Shukan Jitsuwa July 5
Shukan Jitsuwa July 5

On June 6, the World Health Organization reported that a new mutant strain of gonorrhea, first identified in Japan, was spreading worldwide. The strain does not appear to respond to conventional treatment by antibiotics.

According to Shukan Jitsuwa (July 5) the first incidence of the new strain was reported at a conference of researchers in Quebec, Canada. Named H041, it was discovered in a specimen taken from the throat of a female worker at a sex shop in Kyoto in 2009.

“The most effective treatment for gonorrhea, the Cephalosporin group of antibiotics, don’t work against H041,” says a medical writer. “Researchers are warning that if infection becomes widespread there won’t be any means of treatment.”

“In males, after a dormant period of from two to nine days, an infected person will feel such symptoms as pain during urination and may excrete pus from the genitals,” Dr. Kiichi Inoue, director of the Setagaya Inoue Hospital, tells the magazine. “But often in the case of females no symptoms will be evident. Nevertheless the infection can spread, causing female sterility. Some men just try to pass it by taking diuretics.”

The original female patient in Kyoto was able to overcome her infection through use of another drug, Azithromycin. But since the discovery, WHO has reported outbreaks in Australia, France, Norway, Sweden and the U.K.

“In the past, penicillin was extremely effective against gonorrhea, and we could cure it with one injection,” says Dr. Inoue. “But treatment-resistance strains appeared and the therapy changed to New Quinolone and now to Cephalosporin.
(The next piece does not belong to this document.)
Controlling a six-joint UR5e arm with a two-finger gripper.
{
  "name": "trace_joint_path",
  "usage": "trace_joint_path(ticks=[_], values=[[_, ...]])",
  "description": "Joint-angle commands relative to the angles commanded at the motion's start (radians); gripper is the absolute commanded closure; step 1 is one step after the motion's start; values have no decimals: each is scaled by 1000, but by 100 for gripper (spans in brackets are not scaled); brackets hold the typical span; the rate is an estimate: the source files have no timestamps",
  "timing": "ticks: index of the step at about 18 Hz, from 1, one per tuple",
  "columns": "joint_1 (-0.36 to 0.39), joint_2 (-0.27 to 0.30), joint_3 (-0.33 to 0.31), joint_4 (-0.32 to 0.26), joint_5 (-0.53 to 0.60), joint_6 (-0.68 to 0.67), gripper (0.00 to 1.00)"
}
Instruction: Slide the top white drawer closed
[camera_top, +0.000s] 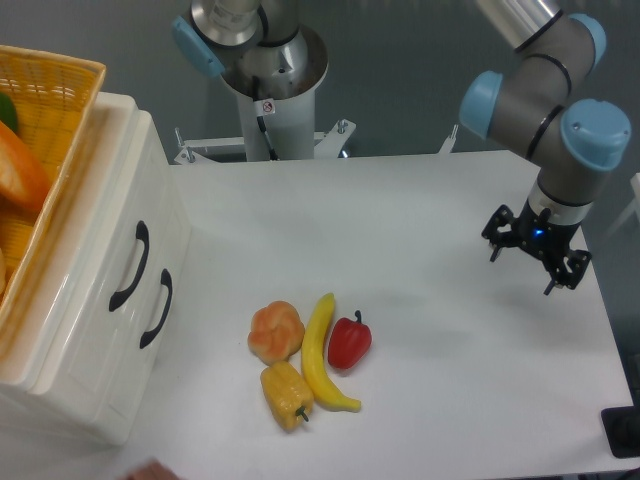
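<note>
Near centre a yellow pepper (286, 394), banana (322, 352), red pepper (349, 342) and orange lump (276, 331) cluster; left, the top white drawer (112, 270) sits flush in its cabinet; far right, gripper (535, 257) hovers, fingers spread, empty.

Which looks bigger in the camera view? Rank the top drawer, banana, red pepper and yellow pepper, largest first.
1. Top drawer, far the largest.
2. Banana.
3. Red pepper and yellow pepper look about alike; I cannot rank them.
</note>
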Motion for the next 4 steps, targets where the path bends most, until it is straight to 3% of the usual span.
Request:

Finding a drugs that work against new strains is like playing whack-a-mole.”

As far as sex shops are concerned, the unpleasant prospect of coming down with a dose of clap appears to be causing more sex workers to walk off the job.

The manager of a Tokyo deri heru (out-call sex) service tells the magazine that as news of the H041 strain have spread, his female workers have been quitting in droves.

“The rumor’s been floating around that the strain is spreading in Tokyo and that some women have come down with it,” he says. “Actually STDs are a taboo subject around here. Of course when girls start work here they do ask me questions about it, but we are a responsible shop and all our girls get tested once a month…”

The aforementioned medical writer noted that some researchers believe the new treatment-resistant strain may have been created by “genetic modification” as a result of performing oral sex, when ordinary gonococcus germs interacted with the various bacteria present in the mouth and throat. (K.S.)